Start of Block

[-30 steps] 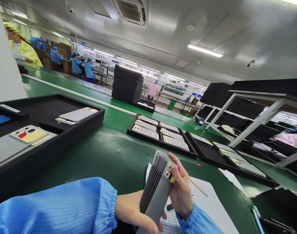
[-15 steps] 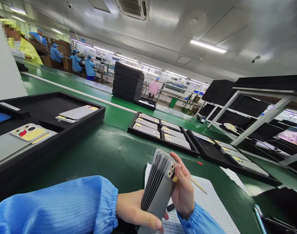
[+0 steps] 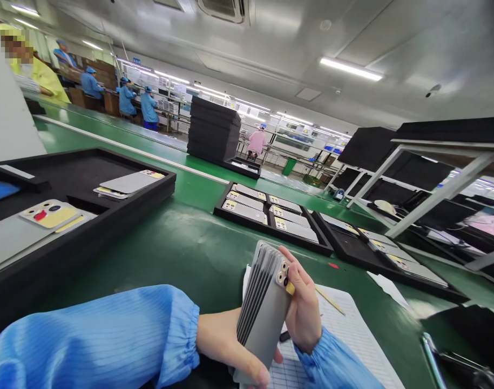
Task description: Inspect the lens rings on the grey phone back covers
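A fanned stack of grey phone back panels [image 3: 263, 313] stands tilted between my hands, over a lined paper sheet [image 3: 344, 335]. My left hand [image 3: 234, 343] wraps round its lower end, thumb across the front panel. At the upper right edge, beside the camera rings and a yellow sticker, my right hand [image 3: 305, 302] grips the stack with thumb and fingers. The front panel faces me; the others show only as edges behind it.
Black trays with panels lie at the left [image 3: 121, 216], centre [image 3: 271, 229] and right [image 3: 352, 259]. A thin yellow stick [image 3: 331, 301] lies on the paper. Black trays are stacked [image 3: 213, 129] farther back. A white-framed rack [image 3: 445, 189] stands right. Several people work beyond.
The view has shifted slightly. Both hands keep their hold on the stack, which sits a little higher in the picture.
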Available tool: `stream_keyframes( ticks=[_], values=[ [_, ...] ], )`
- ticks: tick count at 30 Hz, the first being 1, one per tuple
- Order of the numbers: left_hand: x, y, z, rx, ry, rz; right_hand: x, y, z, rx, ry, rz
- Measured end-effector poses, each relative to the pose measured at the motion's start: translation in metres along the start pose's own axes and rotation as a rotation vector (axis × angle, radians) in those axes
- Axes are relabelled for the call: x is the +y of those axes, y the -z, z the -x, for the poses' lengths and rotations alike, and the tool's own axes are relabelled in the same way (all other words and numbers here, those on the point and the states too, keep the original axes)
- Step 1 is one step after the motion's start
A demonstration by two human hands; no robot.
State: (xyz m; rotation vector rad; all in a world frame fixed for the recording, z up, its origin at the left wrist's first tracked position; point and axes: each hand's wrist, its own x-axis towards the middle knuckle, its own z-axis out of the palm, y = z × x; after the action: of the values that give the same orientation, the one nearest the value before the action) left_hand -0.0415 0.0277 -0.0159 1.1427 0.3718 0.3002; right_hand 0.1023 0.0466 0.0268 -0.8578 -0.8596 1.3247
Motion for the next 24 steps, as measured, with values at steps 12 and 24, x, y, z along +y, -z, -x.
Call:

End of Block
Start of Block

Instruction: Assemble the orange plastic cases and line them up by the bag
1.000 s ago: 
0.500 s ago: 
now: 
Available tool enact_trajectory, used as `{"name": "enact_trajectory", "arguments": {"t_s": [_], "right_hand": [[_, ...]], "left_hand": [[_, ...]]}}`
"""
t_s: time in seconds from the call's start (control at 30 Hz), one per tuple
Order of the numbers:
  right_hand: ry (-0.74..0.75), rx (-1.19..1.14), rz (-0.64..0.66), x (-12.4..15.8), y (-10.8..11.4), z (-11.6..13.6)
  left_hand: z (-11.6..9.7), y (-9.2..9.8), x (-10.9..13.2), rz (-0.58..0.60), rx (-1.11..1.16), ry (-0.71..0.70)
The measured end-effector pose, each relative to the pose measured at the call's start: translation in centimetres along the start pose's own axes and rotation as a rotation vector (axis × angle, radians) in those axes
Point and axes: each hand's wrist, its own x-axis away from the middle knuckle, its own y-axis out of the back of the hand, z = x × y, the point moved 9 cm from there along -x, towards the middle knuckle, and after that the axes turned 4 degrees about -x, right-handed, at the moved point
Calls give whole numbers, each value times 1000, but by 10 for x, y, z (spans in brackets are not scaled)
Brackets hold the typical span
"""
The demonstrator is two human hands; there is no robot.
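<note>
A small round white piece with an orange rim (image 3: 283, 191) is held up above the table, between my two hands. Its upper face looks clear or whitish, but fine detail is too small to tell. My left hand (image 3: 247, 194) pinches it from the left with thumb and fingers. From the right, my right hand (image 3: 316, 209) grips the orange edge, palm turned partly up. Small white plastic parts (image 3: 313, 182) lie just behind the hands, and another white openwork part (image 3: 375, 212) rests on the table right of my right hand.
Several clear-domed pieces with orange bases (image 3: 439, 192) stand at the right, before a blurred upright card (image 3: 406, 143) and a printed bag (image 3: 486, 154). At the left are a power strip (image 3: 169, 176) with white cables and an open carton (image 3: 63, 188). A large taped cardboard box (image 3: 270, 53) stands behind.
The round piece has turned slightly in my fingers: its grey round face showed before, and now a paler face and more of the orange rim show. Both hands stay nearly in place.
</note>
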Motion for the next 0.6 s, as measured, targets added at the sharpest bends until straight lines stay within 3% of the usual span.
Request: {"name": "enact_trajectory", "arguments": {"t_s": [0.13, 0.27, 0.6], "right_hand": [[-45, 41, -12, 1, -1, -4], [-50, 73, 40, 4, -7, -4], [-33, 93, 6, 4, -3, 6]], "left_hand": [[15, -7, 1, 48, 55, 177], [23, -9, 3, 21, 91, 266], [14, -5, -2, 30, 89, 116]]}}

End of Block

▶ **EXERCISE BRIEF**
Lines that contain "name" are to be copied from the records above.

▶ **TASK RESPONSE**
Available tool enact_trajectory, used as `{"name": "enact_trajectory", "arguments": {"t_s": [_], "right_hand": [[_, ...]], "left_hand": [[_, ...]]}}`
Request: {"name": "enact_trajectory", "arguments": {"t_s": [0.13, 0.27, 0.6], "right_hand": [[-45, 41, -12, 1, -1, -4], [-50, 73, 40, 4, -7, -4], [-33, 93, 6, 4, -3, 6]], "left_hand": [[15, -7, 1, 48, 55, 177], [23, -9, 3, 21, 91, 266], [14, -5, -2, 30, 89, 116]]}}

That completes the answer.